For those who are disabled or chronically ill, needing time off again is a choice between dragging your broken body into work or facing a panic attack as you have to ring your manager again and you are dragged in a meeting with HR who give you a disciplinary and command you to stop having a complex and debilitating medical condition. The fact that giving people who are well documented to have disabilities and serious conditions a disciplinary for being ill is absurd as it is cruel.
Even for those in my sector where there is a bit of protection and leeway if you become unwell, many people do still drag themselves in simply because we are now so under staffed and resourced that if we don’t come in, our service users will be left stranded in dangerous situations or without the care that they waited too long for in the first place.
If Matt Hancock and his colleagues are serious about changing this culture, then its them that need to implement it instead of again implying that the British population’s tendency to destroy their health for their employer is some jolly.
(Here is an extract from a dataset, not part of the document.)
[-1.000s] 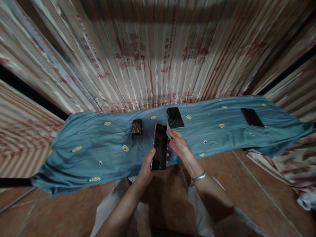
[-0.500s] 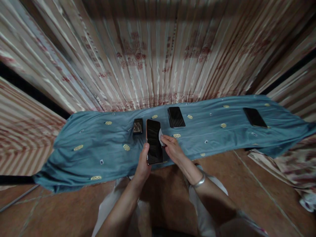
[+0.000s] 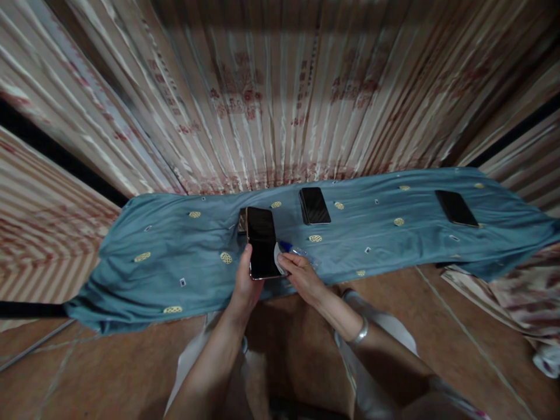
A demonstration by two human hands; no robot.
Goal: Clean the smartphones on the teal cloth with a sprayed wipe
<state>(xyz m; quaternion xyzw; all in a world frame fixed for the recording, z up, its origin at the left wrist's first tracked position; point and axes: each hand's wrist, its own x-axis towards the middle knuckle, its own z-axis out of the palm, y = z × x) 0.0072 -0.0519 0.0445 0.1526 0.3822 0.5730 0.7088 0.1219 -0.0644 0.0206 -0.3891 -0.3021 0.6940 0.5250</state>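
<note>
My left hand (image 3: 247, 278) is closed around the lower left side of a black smartphone (image 3: 262, 236), thumb on its edge, and holds it up over the blue cloth. A thin, pale, rounded piece (image 3: 279, 256) is pinched between the thumb and fingers of my right hand (image 3: 301, 274). That piece meets the phone's right edge near the bottom; I cannot tell whether it goes under the edge. Beyond the right hand lies a clear bottle with a blue cap (image 3: 286, 246), partly hidden by the hand. A small dark box-like object (image 3: 242, 221) is mostly covered by the phone.
On the blue patterned cloth (image 3: 210, 286) rests a stack of dark phones (image 3: 315, 206), right of centre. Another dark flat device (image 3: 456, 208) lies at the far right. A pleated curtain (image 3: 271, 105) hangs behind, and tiled floor (image 3: 441, 350) shows below.
Both hands have shifted slightly left with the phone, which now covers most of the small dark object. The blue-capped bottle has come into sight beside my right hand.
</note>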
They have deliberately decimated workers rights over their last decade in power, and continue to do so which is what happens when you value your profit over your communities. They forced people who were not well enough to work back into employment under threat of destitution and stage attack after attack on welfare. Shortening the working week and implementing Universal Basic Income would also do not just for the health of the nation, but also the economy. The pandemic needs to make us rethink how we organise society entirely. It’s not just a case of us going back to normal. Because that was destroying us too.
And with that, today’s rant is paired with The Varukers- Die For Your Government.